Obecnie zarówno Boeing, jak i SpaceX są na dobrej drodze do osiągnięcia celu na 2017 r. - ale tylko w przypadku przywrócenia funduszy CCP.
W przeciwnym razie umowy będą musiały zostać ponownie wynegocjowane, a postępy zostaną znacznie ograniczone - wszystko za dodatkową opłatą. Kolejny przypadek głupoty i funta.
„Nasi kontrahenci z branży transportu załogi komercyjnej (CCtCap) są dziś na dobrej drodze do zapewnienia certyfikowanych systemów transportu załogi w 2017 roku”, mówi Bolden.
„Ograniczenia w stosunku do wniosku o załogę handlową w 2016 r. Zaproponowanego w rachunkach o środkach handlowych, sprawiedliwości, nauce i agencjach Izby i Senatu w 2016 r.
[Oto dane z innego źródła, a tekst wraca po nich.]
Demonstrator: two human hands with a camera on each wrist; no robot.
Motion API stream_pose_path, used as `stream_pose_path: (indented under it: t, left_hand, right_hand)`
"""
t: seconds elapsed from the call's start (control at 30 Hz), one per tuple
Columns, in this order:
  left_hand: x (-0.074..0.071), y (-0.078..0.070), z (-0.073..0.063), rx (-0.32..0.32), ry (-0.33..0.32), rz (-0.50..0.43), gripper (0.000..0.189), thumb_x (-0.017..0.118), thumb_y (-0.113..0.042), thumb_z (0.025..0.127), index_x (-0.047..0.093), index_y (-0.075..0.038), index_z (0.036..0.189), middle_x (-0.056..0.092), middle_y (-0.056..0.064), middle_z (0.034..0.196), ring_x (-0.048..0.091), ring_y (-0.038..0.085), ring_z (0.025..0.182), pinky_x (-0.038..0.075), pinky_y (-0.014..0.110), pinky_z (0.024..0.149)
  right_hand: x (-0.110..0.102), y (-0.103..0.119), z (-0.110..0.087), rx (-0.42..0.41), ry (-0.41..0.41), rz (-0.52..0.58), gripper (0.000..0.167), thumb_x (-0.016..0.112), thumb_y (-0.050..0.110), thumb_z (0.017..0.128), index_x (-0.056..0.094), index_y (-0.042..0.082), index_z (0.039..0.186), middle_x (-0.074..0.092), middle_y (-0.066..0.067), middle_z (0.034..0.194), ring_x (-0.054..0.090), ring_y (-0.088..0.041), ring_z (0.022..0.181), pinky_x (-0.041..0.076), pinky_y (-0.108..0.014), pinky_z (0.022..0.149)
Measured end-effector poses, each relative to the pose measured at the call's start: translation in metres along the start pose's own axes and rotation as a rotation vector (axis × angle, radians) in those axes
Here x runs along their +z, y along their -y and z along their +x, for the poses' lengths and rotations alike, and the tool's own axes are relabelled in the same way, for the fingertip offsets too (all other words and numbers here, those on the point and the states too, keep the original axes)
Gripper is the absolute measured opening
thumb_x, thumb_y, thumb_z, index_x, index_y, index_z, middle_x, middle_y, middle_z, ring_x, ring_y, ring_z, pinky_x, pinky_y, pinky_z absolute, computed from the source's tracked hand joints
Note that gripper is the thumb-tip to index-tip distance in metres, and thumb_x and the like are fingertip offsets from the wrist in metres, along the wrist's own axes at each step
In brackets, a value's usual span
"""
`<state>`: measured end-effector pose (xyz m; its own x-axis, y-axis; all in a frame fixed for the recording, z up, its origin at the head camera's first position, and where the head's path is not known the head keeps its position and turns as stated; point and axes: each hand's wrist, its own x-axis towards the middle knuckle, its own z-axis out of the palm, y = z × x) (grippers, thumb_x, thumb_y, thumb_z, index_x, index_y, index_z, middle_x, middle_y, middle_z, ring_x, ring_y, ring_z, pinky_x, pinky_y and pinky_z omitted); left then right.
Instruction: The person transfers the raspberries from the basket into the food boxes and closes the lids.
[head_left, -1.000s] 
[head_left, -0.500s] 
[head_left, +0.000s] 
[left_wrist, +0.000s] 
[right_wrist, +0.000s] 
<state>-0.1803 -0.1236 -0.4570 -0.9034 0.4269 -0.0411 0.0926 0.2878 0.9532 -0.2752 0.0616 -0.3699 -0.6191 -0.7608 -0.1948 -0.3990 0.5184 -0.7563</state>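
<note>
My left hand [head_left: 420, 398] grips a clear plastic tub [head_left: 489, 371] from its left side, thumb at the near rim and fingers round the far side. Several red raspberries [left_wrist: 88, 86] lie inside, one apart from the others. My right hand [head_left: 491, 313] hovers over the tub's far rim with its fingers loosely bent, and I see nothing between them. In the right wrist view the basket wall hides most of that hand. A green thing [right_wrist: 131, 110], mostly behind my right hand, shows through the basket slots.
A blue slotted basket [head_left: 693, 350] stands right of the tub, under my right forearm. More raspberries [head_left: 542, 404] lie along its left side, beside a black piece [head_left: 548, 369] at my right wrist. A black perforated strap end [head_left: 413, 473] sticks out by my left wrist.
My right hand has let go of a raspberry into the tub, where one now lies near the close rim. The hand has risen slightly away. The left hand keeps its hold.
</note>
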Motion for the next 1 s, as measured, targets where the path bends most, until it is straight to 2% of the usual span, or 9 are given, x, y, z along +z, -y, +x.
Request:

Spowodowałyby, że NASA nie byłaby w stanie sfinansować kilku planowanych kamieni milowych CCtCap w roku budżetowym 2016 i prawdopodobnie doprowadziłaby do uruchomienia funduszy dla obu wykonawców wiosną / latem roku budżetowego 2016. ”
„W takim przypadku istniejące umowy CCtCap po stałej cenie mogą wymagać renegocjacji, co może skutkować dalszym opóźnieniem harmonogramu i wzrostem kosztów.”
Ogólnie rzecz biorąc, jest to po prostu okropny stan rzeczy dla przyszłości amerykańskich lotów kosmicznych, ponieważ Kongres po raz kolejny plasuje politykę partyzancką nad interesami narodu amerykańskiego.
Faktem jest, że komercyjne taksówki kosmiczne załogi Boeinga i SpaceX są najszybszą, najtańszą i najskuteczniejszą drogą do doprowadzenia naszych załóg astronautów na Ziemię krążącą wokół stacji kosmicznej iz powrotem.
Zdrowy rozsądek mówi, że musimy przywrócić naszą niezależną ścieżkę do ISS - bezpiecznie i tak szybko, jak to możliwe.
Bądź na bieżąco z aktualnościami Kena na temat nauki o Ziemi i planetach oraz nowymi lotami kosmicznymi.